A evolução dos últimos anos, com o incremento das novas tecnologias e o aparecimento da chamada “nova economia”, revestiu este movimento de características inéditas e deu aos grupos um novo perfil, acentuando a sua dimensão plurimedia, reforçando o peso dos sectores financeiros e outros sem ligação ao jornalismo e mesmo aos media, aumentando o condicionamento das formas e da substância da informação assim como as próprias condições de vida e de trabalho dos jornalistas.

Em geral, os grandes grupos (ver quadro anexo) encaram a informação (no sentido jornalístico) não como um bem social mas como um negócio em que se investe ou desinveste ao sabor das tendências do mercado, isto é, do objectivo exclusivo: o lucro. Esta política (simbolizada e concretizada, ao nível das empresas, por gestores oriundos de sectores alheios aos media e às suas especificidades) aprofunda e alarga a todo o campo mediático uma mera lógica mercantil, incompatível com a função social do jornalismo. [2]

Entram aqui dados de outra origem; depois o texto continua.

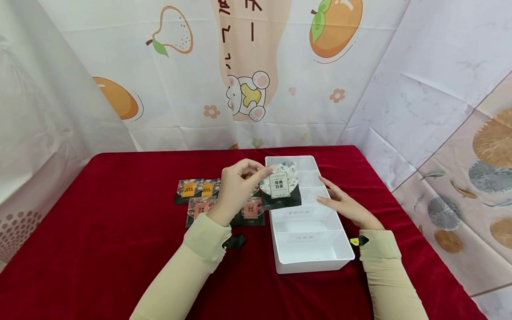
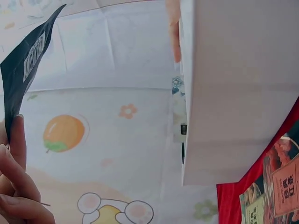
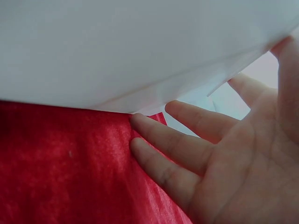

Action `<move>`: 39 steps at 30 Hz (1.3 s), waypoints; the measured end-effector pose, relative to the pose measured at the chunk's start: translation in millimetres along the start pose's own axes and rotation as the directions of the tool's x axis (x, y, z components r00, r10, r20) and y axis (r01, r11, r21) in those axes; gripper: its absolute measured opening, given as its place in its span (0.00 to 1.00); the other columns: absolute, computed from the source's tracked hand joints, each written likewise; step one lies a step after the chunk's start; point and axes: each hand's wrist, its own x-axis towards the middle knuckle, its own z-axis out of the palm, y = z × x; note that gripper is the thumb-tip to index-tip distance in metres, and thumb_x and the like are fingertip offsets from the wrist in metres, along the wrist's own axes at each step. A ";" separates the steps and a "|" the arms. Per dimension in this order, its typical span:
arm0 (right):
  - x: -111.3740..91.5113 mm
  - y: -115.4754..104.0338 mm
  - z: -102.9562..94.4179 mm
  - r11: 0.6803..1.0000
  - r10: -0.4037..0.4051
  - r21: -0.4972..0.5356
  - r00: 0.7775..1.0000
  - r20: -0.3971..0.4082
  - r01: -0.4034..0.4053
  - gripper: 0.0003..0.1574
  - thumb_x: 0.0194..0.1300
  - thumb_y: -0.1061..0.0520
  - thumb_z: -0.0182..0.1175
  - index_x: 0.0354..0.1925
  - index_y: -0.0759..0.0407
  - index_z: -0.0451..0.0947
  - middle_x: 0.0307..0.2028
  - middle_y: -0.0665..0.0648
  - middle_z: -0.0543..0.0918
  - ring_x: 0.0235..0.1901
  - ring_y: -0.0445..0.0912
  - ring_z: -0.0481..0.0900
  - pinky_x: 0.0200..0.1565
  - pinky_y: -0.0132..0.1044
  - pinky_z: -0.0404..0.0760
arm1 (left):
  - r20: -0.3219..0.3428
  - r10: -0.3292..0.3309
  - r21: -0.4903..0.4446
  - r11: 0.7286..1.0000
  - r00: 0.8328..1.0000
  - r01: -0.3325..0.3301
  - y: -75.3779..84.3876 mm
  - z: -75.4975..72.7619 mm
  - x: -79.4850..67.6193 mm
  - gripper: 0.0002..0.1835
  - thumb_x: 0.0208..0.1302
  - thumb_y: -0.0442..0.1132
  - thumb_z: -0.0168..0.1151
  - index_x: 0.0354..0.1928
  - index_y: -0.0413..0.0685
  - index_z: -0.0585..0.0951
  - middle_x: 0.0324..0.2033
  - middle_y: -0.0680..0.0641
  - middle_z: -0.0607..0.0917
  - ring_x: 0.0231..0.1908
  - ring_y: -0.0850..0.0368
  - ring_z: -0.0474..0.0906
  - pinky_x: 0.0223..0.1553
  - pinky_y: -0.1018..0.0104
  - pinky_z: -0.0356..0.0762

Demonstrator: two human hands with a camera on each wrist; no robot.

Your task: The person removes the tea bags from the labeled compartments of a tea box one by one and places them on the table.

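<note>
Left to right: two orange-label packets (image 1: 188, 190) lie on the red worktop (image 1: 120, 213), at least two pink-label packets (image 1: 250, 209) in the row nearer the person; none of these in the box (image 1: 306, 266). A green-label packet (image 2: 254, 212) shows by them from the left wrist. Left hand (image 1: 236, 191) hides part of the bunch, so we can't count it.

Left fingers clamped on the upper left of the white tea packet (image 1: 280, 202), held up over the box's left rim, not set down. A patterned strip (image 2: 178, 107) pokes above the rim in the left wrist view; we'd guess another packet inside, compartment unclear. Two near compartments show just white floor. We judge the work partway, plenty left outside.

Right hand (image 1: 346, 206): fingers spread apart, tips touching the box's right side, probably steadying it.

Edges: lots of room left of the packets. Tight between packets and box wall. Box's far end sits near the worktop's back edge; narrower strip on the right. Rim and inner walls could catch a packet, we think.
</note>
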 end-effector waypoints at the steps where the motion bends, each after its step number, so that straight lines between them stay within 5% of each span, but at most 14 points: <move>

PODER DO JORNALISMO E DA INFORMAÇÃO

O poder do jornalismo e da informação está a ficar cada vez mais subordinado aos interesses económicos patronais. Este facto reflecte a nova hierarquia de poderes na nossa sociedade: o poder político passou a estar submetido ao poder económico, e os media (aparentando agora ser o 1º poder, depois de perdida a veleidade de ser o 4º ou um contrapoder) não detêm senão um poder delegado, concedido e gerido pelo poder económico dominante (através da propriedade das empresas, da publicidade, dos circuitos de distribuição, etc), no quadro dos limites que a este mais convêm. [3]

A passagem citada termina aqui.